Fidan: "Yeni ABD yönetimiyle milli çıkarlarımız doğrultusunda yapıcı bir diyalog kurmayı hedefliyoruz”

Dışişleri Bakanı Hakan Fidan, TBMM Plan ve Bütçe Komisyonu’nda Dışişleri Bakanlığı’nın 2025 yılı bütçesi üzerindeki görüşmelere katıldı.

Dışişleri Bakanı Hakan Fidan, ABD’de başkan seçilen Donald Trump’ın Ocak ayında göreve gelecek yönetimini işaret ederek, “Yeni ABD yönetimiyle milli çıkarlarımız doğrultusunda yapıcı bir diyalog kurmayı hedefliyoruz” dedi.

TBMM Plan ve Bütçe Komisyonu’nda Dışişleri Bakanlığı’nın 2025 yılı bütçesi üzerindeki görüşmeler başladı.

Fidan’ın komisyona gelişinde tokalaştığı CHP’li vekiller Rahmi Aşkın Türeli ile Veli Ağbaba, “Gençlerimiz eğitim amaçlı vize alamıyor.

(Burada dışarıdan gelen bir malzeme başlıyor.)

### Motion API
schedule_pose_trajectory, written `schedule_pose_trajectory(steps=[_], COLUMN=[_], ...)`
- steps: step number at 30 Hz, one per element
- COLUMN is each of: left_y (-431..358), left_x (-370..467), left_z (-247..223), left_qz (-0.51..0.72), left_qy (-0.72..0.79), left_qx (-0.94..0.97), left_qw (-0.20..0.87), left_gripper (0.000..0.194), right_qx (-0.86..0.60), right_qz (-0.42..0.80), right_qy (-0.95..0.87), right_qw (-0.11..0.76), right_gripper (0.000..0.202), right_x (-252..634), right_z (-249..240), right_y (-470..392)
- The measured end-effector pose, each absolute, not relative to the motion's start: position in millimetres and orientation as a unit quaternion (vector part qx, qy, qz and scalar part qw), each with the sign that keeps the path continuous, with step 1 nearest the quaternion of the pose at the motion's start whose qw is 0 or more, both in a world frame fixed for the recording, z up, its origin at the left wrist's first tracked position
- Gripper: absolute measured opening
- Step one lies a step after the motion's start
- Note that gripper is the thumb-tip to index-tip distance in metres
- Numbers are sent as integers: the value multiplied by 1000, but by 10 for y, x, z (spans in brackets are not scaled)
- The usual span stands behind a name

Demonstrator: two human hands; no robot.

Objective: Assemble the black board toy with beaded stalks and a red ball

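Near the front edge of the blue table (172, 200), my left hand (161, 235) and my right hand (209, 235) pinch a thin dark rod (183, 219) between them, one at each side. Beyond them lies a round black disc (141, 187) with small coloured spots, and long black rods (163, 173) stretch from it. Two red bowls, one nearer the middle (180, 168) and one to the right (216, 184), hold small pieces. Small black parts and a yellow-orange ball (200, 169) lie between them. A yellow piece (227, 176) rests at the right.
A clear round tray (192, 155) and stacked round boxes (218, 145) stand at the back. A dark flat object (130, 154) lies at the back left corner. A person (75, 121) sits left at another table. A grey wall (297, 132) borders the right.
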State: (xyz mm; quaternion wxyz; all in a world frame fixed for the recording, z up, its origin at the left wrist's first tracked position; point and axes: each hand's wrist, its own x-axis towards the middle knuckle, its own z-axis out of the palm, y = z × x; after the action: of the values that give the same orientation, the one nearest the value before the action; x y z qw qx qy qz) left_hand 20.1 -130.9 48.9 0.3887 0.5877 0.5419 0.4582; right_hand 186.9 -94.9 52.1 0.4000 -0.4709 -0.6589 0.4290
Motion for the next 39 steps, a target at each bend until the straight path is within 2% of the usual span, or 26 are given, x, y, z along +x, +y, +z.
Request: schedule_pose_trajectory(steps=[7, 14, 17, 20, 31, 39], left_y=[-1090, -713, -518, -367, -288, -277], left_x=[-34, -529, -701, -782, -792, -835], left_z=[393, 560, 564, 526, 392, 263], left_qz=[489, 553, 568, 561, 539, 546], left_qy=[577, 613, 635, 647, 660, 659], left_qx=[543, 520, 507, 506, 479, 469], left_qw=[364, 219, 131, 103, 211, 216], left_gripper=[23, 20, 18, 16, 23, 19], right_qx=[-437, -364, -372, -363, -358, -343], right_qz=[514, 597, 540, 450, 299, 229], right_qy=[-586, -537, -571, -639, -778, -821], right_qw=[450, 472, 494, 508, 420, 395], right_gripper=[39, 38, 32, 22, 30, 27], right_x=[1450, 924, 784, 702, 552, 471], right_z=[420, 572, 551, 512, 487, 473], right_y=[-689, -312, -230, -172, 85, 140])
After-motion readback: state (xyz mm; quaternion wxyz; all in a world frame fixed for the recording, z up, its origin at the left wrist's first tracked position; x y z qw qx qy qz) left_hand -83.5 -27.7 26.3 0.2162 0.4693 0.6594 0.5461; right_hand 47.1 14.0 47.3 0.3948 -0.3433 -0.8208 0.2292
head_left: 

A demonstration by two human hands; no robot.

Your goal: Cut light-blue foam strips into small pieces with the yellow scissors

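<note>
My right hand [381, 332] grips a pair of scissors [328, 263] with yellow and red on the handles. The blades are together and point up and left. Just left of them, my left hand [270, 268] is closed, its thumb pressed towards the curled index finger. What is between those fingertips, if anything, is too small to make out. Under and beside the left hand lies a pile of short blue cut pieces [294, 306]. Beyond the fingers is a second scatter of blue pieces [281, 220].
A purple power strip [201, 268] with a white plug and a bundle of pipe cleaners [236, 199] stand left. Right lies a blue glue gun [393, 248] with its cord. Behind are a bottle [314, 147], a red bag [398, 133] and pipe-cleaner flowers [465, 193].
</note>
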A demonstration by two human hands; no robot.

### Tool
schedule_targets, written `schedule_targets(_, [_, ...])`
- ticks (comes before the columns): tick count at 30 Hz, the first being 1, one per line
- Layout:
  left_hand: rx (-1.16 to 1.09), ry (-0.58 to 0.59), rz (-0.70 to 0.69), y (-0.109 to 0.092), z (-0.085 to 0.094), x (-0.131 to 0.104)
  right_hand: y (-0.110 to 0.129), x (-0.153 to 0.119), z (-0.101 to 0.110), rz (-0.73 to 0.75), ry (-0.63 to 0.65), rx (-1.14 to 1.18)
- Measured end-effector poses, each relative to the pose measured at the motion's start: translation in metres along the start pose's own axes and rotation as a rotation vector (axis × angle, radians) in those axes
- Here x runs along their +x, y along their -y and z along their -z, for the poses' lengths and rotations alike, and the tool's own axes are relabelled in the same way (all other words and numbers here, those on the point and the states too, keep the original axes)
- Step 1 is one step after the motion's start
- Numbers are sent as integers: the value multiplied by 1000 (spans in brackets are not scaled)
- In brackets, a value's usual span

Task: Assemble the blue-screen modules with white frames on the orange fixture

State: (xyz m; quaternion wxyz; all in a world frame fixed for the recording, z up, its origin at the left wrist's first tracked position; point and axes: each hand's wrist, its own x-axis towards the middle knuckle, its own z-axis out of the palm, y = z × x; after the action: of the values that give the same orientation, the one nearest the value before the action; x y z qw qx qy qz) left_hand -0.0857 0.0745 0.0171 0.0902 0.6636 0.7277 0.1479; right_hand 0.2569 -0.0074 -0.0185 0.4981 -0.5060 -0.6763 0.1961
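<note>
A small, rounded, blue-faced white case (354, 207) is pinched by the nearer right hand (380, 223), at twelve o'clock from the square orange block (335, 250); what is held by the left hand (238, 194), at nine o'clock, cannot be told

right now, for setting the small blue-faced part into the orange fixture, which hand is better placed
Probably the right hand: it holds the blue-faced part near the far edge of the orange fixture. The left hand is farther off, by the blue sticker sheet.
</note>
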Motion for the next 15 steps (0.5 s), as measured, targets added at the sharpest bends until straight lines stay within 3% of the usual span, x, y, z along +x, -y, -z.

AB ülkelerinin kapılarında vize bekliyorlar” dedi. Fidan’ın “Bunları konuşuruz” diyerek sakin tavrını korumasıyla komisyon görüşmesi protestosuz başladı.

Fidan, bütçe sunumu konuşmasında, Suriye ve İsrail’in yanı sıra terörle mücadele ve ABD ile ilişkileri ele aldı.

Hakan Fidan, bütçe sunumu konuşmasında, Suriye ve İsrail’in yanısıra terörle mücadele ve ABD ile ilişkileri ele aldı.

İsrail’in Gazze’ye yönelik yürüttüğü savaşı bütün bölgeye yaymaya çalıştığını kaydeden Fidan, bunun Suriye sahasında durdurulmuş kan dökme ortamını tehdit ettiğini belirterek, Türkiye olarak Suriye politikasında terörle mücadele yaklaşımından vazgeçmeyeceklerini söyledi.

Fidan, “Suriye’ye yönelik politikamızın ana unsurları, terör unsurlarının temizlenmesi, ülkenin birlik ve toprak bütünlüğünün korunması, siyasi süreçte ilerleme sağlanması, ayrıca Suriyeliler'in güvenli ve gönüllü bir şekilde ülkelerine dönmesinden oluşmaktadır. Terör örgütü PKK/YPG/SDG’nin hiçbir meşruiyeti olmayan ‘sözde yerel seçim’ tertipleme gayretlerini kararlı duruşumuz sayesinde akim bıraktık. Bu tür girişimlere önümüzdeki dönemde de izin vermeyecek, bölücü terör örgütüne karşı mücadelemizi tavizsiz devam ettireceğiz. Nitekim, 23 Ekim’de TUSAŞ’a gerçekleştirilen hain saldırının ardından Suriye’nin kuzeyindeki terör hedeflerine yönelik hava harekatımız bu kararlılığımızın göstergesidir” dedi.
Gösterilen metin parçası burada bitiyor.